One is justified to ask: Is there a possibility that MMPs are already involved in the early stages of hypertension? Furthermore, is there a possibility that MMPs are actually the mediators that cause hypertension and at the same time may cause co-morbidities? In the article by Dr. Fernandez-Patron and his colleagues 4 evidence is presented in the Angiotensin II (Ang II)–induced hypertensive mouse that MMPs are part of the mechanisms responsible for elevated blood pressure and are also involved in cardiac wall hypertrophy and fibrosis via a previously unrecognized MMP signaling cascade. Following earlier leads suggesting that the TNF-α converting enzyme (TACE) 5 and MMP-7 6 mediate cardiac hypertrophy and fibrosis and that knockdown of TACE serves to partially attenuate MMP-2, the authors demonstrate that TACE and MMP-7 siRNA treatment prevent the MMP-2 activity (Figure 1). The simultaneous knockdown of TACE and MMP-7 also attenuates blood pressure elevation in the Ang-II treated mice as well as the development of cardiac hypertrophy and fibrosis as documented by a variety of cardiac indices and fibrotic markers. In contrast, MMP-2 inhibition by gene knockdown and pharmacological means serves to prevent only a rise in blood pressure but did little to prevent the hypertrophy. This evidence points towards a transcriptional regulation of MMP-2 by MMP-7 and TACE. While AngII-induced cardiovascular disease is signaled via multiple MMPs pathways with unique physiological roles the MMP-2 modulates only the blood pressure in this model of hypertension. MMP-7, which participates in a number of fibrotic processes, is able to modulate the cardiac hypertrophy but needs to activate MMP-2 to modulate blood pressure.

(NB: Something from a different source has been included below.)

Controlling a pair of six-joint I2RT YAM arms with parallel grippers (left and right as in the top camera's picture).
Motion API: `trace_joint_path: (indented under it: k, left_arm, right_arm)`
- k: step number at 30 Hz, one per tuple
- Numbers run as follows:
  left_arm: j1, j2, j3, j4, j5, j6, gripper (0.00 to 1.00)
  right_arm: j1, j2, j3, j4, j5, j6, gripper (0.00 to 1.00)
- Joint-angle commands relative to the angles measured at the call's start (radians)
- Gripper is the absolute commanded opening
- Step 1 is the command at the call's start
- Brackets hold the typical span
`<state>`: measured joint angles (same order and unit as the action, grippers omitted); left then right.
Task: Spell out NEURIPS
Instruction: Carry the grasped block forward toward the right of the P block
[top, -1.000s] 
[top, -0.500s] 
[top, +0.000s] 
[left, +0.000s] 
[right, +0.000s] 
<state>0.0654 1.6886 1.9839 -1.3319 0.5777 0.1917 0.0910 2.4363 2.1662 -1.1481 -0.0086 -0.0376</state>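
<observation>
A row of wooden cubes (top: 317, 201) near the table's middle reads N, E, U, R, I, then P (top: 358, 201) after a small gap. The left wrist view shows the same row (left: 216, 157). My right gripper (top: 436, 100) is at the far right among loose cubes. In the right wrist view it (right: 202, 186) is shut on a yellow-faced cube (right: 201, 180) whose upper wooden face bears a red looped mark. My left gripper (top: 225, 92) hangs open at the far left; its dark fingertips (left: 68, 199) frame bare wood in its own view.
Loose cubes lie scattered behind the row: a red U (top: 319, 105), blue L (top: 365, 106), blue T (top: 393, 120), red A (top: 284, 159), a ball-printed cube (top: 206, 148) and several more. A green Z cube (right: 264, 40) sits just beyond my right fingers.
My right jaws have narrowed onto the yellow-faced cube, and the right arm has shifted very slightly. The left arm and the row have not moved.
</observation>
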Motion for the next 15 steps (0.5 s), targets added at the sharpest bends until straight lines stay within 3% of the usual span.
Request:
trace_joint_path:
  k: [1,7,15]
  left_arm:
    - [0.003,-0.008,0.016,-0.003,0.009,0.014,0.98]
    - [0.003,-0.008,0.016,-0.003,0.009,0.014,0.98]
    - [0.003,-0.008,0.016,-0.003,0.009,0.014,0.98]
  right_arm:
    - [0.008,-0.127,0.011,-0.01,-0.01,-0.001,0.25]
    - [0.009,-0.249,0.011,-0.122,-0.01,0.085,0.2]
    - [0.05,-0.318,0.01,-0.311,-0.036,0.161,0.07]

What molecules could serve as MMP-2 substrates? Besides cleavage of big endothelin or calcitonin gene-related peptide, shown by the Fernandez-Patron group, adrenomedullin, a vasodilator and inhibitor of myocardial fibrosis expressed in vascular smooth muscle and in endothelium, may serve as a substrate for MMM-2 that generates a series of peptides, which have in part vasoconstrictor activity. Thus MMP-2 may have a dual role and a direct impact on the vascular tone in arteries and arterioles 7. To what degree this MMP-2 mediated hypertension is unique to the Ang-II hypertensive model remains to be determined.
In the spontaneously hypertensive rat, a model with multiple elevated MMP levels, we proposed an alternative hypertensive mechanism by MMP-mediated cleavage of the β2-adrenergic receptor 8. In the presence of receptor cleavage, the normal vasodilatory stimulus provided by this receptor upon agonist binding is suppressed causing a lack of vasodilatory input to the arterial/arteriolar tone and consequently an arterial blood pressure elevation. An interesting feature of this mechanism is that proteolytic receptor cleavage may affect others, e.g. the insulin receptor thereby causing insulin resistance (i.e. type II diabetes) or the vascular endothelial growth factor receptor causing endothelial apoptosis and capillary rarefaction.
The role of the MMPs in the development of hypertension and its co-morbidities is likely to be a fruitful area of exploration. There may be a possibility to uncover other MMP-specific signaling cascades for co-morbidities in hypertension. Diverse leads exist in a rich literature on MMPs. For example, MMP14 (MT-1 MMP) has been implicated in cell migration through the extracellular matrix via its ability to break down the extracellular matrix proteins 9 and at the same time in fibroblast proliferation during cardiac fibrosis 10.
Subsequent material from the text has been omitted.